Let's do some simulations! Let's say that 90% of cats are nice, but 10% aren't. Mean cats are about 10% more likely to scratch their owners.

In [1]:
using DataFrames
using ParetoSmooth
using LinearAlgebra
using Random
using StatsFuns
using StatsPlots
using Turing

Random.seed!(1776)  # Setting a seed for reproducibility
Turing.setprogress!(false)  # Turn off progress monitor.

n_cats = 1000  # Let's simulate 1000 cats!
percent_mean = 0.1  # In this simulation, 10% of cats are mean.
percent_scratched = 0.2  # 20% of cat owners have scratches.
# Having a mean cat increases the log-odds that the owner is scratched by 0.1.
relative_risk = 0.1  # this is about a 10% increase.

function generate_cats(
    n_cats,
    percent_mean, 
    percent_scratched,
    relative_risk
)

    is_mean = Bool.(rand(Bernoulli(percent_mean), n_cats))

    logit_scratched = @. logit(percent_scratched) + relative_risk * (is_mean - percent_mean)
    scratched_owner = @. rand(BernoulliLogit(logit_scratched)) |> Bool

    col_names = [:is_mean, :scratched_owner]
    columns = hcat(is_mean, scratched_owner)  # hehe, h-cat
    return DataFrame(columns, col_names) 
end


data = generate_cats(
    n_cats, 
    percent_mean, 
    percent_scratched, 
    relative_risk
)

┌ Info: [Turing]: progress logging is disabled globally
└ @ Turing /home/lime/.julia/packages/Turing/y0DW3/src/Turing.jl:22
┌ Info: [AdvancedVI]: global PROGRESS is set as false
└ @ AdvancedVI /home/lime/.julia/packages/AdvancedVI/yCVq7/src/AdvancedVI.jl:15


Unnamed: 0_level_0,is_mean,scratched_owner
Unnamed: 0_level_1,Bool,Bool
1,0,0
2,0,1
3,0,0
4,0,0
5,0,0
6,0,1
7,0,0
8,0,0
9,0,0
10,0,0


Now, let's bring in some experts and ask them what they think is the probability that a cat is nice. Each expert uses a different mental model to guess this probability.

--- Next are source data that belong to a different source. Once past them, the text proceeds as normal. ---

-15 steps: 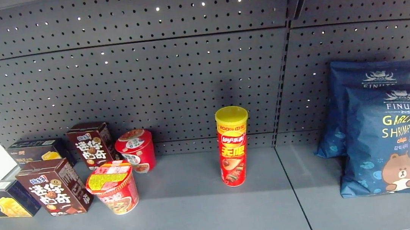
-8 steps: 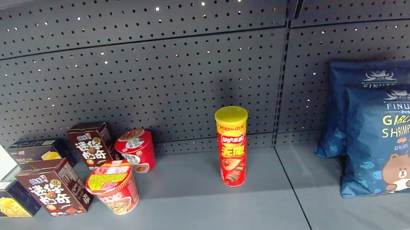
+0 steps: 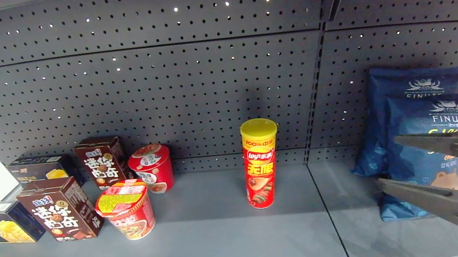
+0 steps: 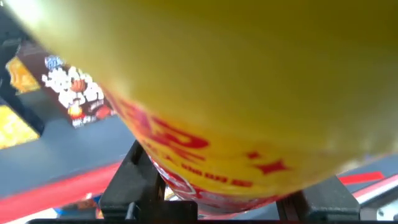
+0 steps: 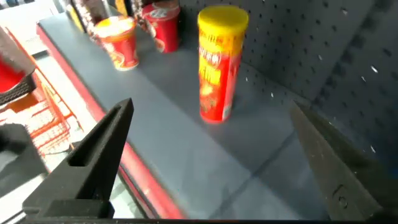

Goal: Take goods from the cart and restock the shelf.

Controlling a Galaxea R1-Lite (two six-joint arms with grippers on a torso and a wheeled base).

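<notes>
Yellow can (image 4: 236, 87) seemingly in left gripper (image 4: 221, 194).

shelf (image 3: 223, 239) | boxes (image 3: 61, 214) left | noodle cups (image 3: 129, 209) | chip can (image 3: 260, 163) upright | blue bags (image 3: 424, 125) right

The right arm's dark grey two-fingered gripper (image 3: 388, 161) comes into the head view from the right, jaws spread wide. The front dark-blue foil snack bag (image 3: 445, 120) is now partly hidden behind its fingers (image 3: 432, 200).
</notes>
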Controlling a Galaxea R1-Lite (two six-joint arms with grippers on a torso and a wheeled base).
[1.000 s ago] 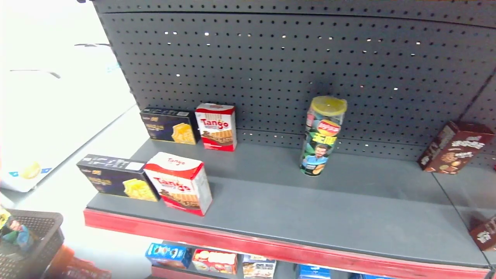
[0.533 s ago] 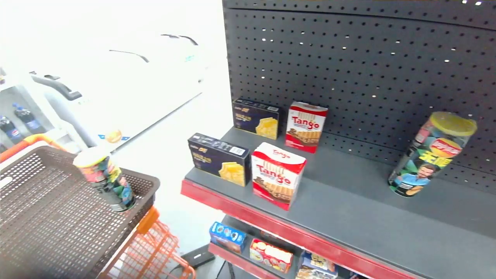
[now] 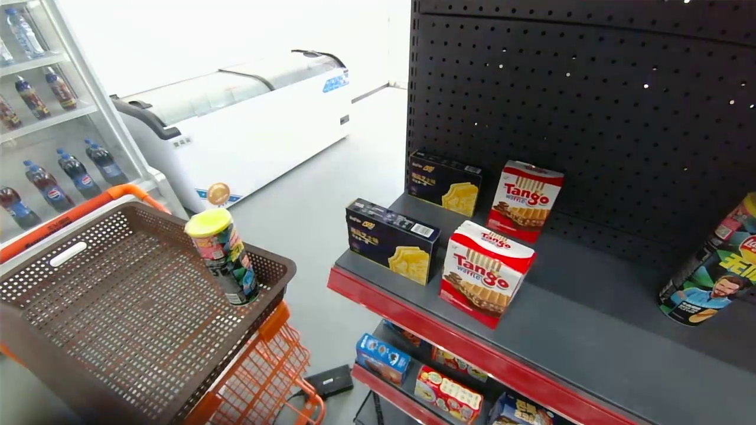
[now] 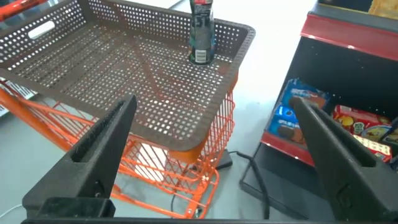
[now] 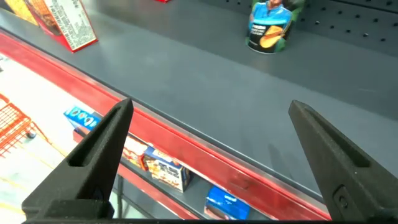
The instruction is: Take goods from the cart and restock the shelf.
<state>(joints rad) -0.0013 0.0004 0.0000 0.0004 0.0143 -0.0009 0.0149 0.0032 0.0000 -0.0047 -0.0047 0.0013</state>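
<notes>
**Head turned to the cart; one can stands in the basket**

At far left a drinks cooler holds rows of bottles, with a white chest freezer beside it. The orange cart carries a brown perforated basket. A single can stands upright in it, in the corner nearest the shelf. It has a yellow lid and a busy multicoloured label.

The left gripper hangs above the basket's near edge, fingers spread wide and holding nothing.

On the shelf stand two dark boxes with a yellow picture, one behind the other. Just right of them are two red-and-white boxes with red lettering, arranged likewise. A second can, whose label shows a drawn figure in blue, stands at the right edge near the pegboard. Small packets line the lower shelf.

The right gripper is also spread wide and empty, above the shelf's red front edge.

Over the last second the head camera has swung left. The basket, first only a corner, now shows almost whole.
</notes>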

The first model says all cats are nice, because they are all fluffy, so it assigns probability 1 to every cat being nice. The second is designed by an experienced cat expert -- a veteran-arian. He can *exactly* calculate the probability that a cat is nice, using the data-generating process we laid out above, plus Bayes' theorem.

In [2]:
# P(mean|scratch) = P(scratch|mean) * P(mean) / P(scratch)
# This is Bayes' theorem! But don't worry, this is just a toy example to show you the ropes.
# You won't have to calculate this stuff yourself. Turing will do that for you!
scratch_given_mean = logistic(
    logit(percent_scratched) - relative_risk * percent_mean
)
scratch_given_nice = logistic(
    logit(percent_scratched) + relative_risk * (1 - percent_mean)
)
function apply_bayes(scratched::Bool)
    if scratched
        return scratch_given_mean * percent_mean / percent_scratched
    else
        return scratch_given_nice * percent_mean / (1 - percent_scratched)
    end
end

model_1 = repeat([0], n_cats)
model_2 = apply_bayes.(data[:, :scratched_owner]);

Now, let's take a look at three common scoring rules from machine learning. Let's see how much of an advanatage they show for model 2! The three scoring rules are:
1. The zero-one scoring rule: A model gets 1 point if it correctly classifies a cat, and 0 if it classifies it incorrectly. 
2. The total probability assigned to the correct outcome: For example, a model gets 1 point if the actual outcome was assigned probability 1, and .5 points if the model assigned a probability of 0.5.
3. The log scoring rule: Here, a model gets `log(p)` points, where `p` is the probability that our model assigns to an observation. For example, the model gets -1 points if it assigns a probability of `exp(-1)` to the event that actually happened. The log score is sometimes also called the Bayes score.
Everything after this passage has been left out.